Anyway, my family feels complete to me. Sometimes I think about a 3rd, but I mostly just want a normal pregnancy/nursing experience, and that's not a good reason to bring a life into this world, IMO.
These are many of our same concerns - house is too small (we live in tiny 2/1 right now), car too small, finances too small. My girls are just a little bit older than yours, they were preemies, and we EP'd for a long time too. So I am sure part of this is my desire to have a "normal" experience too. There are many good reasons for us to not have another, I guess I just don't have that feeling that we are complete!
post #16 of 31
my sons turned 4 last month aand we found out we are expecting # 3 the next day. i only recently started to feel like we were ready to expand our family. mostly because the boys will be starting preschool this year, and around the time the baby is 6 months old they'll be in full day kindergarten so i'll have plenty of time to devote to the new baby. the first 6 months promise to be interesting though. preschool is only 2 1/2 hours each afternoon and by the time the baby is 2 months old that will be ending so we'll have to look into some summer activities for the twins, i guess.

i'll be 35 when the new baby is born, we might have a 4th but we'll have to see how we handle 3 first
post #17 of 31
I have a thing about 2 kids - it's replacement number for DH and I... thinking about Earth's carrying capacity here. I don't really want to be pregnant or give birth again, though a single baby would be a nice experience. anyway, i'm hoping we stay at 2
post #18 of 31
I had number 3 when the twins were 17 months old and then number 4 when they were almost 4 years. Number three actually thinks he is should be treated as a triplet and refuses to be left out.
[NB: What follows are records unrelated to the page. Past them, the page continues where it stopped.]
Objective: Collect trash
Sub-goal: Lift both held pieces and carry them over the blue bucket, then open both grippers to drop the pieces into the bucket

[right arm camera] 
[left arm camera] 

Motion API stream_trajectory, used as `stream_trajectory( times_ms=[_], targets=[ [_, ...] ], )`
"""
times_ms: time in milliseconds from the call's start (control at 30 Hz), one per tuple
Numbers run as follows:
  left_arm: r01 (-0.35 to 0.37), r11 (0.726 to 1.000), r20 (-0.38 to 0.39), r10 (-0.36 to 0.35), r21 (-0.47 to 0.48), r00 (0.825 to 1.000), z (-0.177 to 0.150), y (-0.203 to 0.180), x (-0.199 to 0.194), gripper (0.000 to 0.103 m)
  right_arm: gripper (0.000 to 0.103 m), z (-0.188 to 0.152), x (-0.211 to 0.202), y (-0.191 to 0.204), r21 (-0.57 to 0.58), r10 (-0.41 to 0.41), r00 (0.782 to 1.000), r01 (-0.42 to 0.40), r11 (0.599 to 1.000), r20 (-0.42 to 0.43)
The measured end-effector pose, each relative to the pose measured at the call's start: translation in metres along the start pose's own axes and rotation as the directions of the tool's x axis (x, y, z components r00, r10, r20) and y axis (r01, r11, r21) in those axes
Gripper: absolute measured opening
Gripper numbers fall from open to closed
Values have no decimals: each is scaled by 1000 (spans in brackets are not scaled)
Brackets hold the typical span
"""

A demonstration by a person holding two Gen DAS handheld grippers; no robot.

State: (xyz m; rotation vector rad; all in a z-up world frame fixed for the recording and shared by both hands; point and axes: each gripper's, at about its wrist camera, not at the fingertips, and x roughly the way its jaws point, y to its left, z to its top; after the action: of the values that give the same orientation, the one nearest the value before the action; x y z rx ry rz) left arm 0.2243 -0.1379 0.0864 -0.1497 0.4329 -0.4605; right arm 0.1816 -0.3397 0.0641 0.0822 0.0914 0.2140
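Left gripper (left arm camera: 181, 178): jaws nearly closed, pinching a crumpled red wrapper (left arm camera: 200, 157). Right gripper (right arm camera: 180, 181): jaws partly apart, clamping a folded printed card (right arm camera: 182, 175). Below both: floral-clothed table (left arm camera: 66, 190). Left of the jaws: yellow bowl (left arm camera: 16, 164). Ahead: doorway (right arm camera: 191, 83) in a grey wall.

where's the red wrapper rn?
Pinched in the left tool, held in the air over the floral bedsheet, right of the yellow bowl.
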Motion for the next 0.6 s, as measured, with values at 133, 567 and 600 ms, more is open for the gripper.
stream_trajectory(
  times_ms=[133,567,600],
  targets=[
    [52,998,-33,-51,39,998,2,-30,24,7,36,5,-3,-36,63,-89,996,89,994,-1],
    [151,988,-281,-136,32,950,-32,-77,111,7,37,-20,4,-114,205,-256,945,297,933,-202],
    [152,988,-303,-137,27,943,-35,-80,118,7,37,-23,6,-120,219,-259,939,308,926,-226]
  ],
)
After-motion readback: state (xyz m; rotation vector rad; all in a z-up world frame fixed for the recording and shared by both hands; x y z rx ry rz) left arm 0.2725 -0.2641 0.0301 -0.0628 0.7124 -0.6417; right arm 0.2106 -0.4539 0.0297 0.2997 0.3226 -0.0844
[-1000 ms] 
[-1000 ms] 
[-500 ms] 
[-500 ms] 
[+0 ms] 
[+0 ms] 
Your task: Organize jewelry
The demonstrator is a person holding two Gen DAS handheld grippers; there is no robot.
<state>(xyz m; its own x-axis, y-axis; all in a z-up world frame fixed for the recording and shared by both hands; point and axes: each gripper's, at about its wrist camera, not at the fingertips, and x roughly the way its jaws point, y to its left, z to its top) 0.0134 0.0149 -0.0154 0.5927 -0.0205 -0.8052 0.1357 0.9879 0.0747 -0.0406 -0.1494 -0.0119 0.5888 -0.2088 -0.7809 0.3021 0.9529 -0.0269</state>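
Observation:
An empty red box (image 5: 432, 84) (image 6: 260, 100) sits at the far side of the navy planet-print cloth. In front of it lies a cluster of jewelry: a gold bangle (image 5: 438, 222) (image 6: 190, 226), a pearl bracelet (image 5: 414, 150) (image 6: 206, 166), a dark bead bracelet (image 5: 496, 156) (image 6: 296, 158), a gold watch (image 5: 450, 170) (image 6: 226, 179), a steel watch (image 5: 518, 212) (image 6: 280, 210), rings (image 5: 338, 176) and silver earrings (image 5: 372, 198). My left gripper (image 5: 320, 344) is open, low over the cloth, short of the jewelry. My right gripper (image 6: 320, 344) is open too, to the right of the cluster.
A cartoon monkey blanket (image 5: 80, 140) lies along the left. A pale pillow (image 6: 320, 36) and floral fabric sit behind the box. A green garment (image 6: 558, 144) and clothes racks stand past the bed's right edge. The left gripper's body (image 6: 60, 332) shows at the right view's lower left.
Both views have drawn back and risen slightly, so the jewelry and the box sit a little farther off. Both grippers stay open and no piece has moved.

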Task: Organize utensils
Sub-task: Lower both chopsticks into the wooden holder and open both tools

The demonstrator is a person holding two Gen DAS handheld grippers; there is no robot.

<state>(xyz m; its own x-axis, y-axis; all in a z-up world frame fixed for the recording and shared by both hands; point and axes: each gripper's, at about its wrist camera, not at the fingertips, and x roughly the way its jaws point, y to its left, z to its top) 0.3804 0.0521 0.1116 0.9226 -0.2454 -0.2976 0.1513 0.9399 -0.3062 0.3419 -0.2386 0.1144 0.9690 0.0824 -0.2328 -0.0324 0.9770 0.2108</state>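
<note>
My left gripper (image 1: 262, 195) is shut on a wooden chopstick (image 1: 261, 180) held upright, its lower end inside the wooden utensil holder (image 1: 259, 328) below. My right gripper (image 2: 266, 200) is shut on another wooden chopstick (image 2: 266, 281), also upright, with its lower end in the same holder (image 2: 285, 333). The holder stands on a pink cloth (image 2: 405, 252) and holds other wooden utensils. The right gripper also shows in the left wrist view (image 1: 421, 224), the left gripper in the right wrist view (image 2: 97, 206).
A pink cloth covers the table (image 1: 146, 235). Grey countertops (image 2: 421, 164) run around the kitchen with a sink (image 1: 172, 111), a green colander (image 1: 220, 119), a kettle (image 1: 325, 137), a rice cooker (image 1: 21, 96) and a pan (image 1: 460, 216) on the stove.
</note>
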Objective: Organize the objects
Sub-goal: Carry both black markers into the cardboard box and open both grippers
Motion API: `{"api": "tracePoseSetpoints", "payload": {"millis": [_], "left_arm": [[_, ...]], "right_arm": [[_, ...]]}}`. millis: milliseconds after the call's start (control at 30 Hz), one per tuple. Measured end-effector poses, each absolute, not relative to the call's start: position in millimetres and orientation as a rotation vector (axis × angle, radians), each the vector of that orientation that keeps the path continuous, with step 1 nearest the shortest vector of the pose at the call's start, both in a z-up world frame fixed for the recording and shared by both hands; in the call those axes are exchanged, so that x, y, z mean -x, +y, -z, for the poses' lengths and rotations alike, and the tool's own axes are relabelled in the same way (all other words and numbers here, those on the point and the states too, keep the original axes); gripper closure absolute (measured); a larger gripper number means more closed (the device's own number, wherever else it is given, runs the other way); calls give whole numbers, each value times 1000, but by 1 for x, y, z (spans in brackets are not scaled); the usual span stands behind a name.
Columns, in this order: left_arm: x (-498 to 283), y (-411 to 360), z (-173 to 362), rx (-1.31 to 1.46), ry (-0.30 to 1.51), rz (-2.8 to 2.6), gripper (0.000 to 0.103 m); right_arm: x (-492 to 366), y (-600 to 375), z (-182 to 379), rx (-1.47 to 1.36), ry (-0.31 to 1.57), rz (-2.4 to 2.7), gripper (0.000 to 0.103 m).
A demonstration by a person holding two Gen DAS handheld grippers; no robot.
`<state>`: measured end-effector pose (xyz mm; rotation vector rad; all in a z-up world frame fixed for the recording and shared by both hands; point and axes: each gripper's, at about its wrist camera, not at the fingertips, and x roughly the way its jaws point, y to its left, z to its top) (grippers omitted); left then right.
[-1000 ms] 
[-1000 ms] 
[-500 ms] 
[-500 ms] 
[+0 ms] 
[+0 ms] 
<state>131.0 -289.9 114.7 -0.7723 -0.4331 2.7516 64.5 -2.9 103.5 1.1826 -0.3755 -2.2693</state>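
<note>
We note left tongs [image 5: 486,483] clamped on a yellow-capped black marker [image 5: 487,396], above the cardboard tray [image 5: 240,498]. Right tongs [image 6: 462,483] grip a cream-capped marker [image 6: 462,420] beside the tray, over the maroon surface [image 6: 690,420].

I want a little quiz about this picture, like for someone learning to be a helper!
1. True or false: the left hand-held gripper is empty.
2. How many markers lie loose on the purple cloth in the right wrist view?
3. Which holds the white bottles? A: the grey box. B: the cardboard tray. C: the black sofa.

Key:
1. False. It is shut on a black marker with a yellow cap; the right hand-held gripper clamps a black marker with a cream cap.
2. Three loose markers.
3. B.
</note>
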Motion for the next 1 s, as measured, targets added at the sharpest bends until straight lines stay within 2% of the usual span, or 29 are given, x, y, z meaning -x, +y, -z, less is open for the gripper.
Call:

Now they are older, I am like the close spacing of the older three because they are all VERY close. As far as the first few years, the spacing I had with number 4 was much better. They were all so much more independant!
post #19 of 31
DH had the big V, so my twins are my first and last. I would love to have 2 more kids, but DH is very big on being able to give our children everything in terms of attention and education. Ideally I'd have another set of boy/girl twins but unless his little vas deferens reunite and my body decides to start ovulating, that's not gonna happen! We made the big V decision together, but I'd be lying if I say I wish he hadn't done it.
post #20 of 31
My third son is 13 months younger than my MZ girls (whoops!) and my second set is 25 months younger than my middle son (BIG WHOOPS!) I definitely don't recommend having five kids in THREE years, but I'm glad we have our kiddos so close. This one will be 3 1/2 years younger than my second set. It's fun to watch them play together, but still somedays I think I'm going to lose it. And some days I really do!

I think you have to plan what works for you, but it sounds like you were just curious about the rest of us anyway.